» TASK TO COMPLETE
In the entries below, which lines run from the one containing "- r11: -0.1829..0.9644" to the one containing "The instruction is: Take"? Copy exactly those lines, ends included, and no others.

+++++

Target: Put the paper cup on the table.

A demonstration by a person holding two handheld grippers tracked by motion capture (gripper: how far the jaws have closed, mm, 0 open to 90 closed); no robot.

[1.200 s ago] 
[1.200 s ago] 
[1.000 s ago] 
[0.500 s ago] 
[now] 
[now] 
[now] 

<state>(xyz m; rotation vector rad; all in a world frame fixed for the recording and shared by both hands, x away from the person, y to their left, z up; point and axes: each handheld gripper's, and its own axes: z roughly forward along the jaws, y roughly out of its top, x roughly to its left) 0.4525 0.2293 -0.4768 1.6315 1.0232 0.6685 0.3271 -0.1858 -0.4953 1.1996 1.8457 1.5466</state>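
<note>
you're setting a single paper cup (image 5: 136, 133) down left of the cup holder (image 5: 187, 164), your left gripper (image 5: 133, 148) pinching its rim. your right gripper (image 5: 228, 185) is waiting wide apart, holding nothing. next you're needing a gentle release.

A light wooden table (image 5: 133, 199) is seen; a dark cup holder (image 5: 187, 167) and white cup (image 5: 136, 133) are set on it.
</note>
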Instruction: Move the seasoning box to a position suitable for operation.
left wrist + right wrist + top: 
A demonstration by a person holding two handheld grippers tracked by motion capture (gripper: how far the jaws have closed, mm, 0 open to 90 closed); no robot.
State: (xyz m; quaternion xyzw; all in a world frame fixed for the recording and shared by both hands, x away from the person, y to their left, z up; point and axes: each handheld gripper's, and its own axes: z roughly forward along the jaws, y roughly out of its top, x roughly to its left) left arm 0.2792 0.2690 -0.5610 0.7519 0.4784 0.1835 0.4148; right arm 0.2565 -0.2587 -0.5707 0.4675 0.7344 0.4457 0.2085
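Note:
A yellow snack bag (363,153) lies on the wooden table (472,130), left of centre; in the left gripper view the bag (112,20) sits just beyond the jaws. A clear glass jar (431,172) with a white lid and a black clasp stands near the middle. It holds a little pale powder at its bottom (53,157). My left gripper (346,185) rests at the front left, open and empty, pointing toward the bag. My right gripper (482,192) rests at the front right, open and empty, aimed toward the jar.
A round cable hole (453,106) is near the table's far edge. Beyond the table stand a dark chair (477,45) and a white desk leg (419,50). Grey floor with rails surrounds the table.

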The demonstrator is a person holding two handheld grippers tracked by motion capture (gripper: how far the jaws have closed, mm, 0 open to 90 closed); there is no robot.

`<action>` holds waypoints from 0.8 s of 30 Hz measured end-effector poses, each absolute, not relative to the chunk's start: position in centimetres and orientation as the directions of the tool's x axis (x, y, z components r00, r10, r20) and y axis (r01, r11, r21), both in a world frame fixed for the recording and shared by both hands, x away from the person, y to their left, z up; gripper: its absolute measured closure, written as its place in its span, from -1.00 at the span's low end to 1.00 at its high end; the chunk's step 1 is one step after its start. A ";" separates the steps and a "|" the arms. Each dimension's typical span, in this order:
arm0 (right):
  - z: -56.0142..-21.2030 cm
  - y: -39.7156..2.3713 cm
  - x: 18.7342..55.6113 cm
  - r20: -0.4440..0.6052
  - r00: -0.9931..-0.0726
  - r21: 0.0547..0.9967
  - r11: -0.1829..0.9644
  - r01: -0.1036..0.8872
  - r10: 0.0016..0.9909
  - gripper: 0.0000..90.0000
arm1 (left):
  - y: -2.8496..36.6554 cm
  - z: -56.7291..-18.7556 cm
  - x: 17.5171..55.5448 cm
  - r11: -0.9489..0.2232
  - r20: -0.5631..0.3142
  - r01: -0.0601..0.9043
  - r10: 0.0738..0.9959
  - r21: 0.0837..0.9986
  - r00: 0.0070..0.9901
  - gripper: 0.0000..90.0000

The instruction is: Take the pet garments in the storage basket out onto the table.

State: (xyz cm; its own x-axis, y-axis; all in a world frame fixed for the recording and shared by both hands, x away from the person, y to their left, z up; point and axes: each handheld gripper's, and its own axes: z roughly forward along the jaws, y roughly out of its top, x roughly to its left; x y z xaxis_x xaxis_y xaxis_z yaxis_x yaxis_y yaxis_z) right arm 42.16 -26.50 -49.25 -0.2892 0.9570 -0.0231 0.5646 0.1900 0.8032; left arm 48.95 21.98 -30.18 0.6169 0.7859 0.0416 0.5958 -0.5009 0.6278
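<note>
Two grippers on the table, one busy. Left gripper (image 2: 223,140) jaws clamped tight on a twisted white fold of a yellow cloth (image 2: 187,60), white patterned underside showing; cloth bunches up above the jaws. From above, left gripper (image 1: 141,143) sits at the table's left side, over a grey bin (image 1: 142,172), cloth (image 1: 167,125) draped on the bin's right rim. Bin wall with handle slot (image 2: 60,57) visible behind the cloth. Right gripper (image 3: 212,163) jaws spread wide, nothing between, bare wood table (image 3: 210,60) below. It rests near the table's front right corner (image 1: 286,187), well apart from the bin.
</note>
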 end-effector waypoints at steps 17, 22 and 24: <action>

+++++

» RESULT
  - r11: -0.1829..0.9644
  - r01: -0.1036..0.8872
  - r10: 0.0016..0.9909
  - gripper: 0.0000..90.0000
arm1 (left):
  - y: -2.8496..36.6554 cm
  - z: -56.7291..-18.7556 cm
  - x: 17.5171..55.5448 cm
  - r11: -0.9489..0.2232
  - r20: -0.5631..0.3142
  - r01: -0.0601..0.9043
  - r10: 0.0738..0.9959
  - r21: 0.0837..0.9986
  - r00: 0.0070..0.9901
  - gripper: 0.0000..90.0000

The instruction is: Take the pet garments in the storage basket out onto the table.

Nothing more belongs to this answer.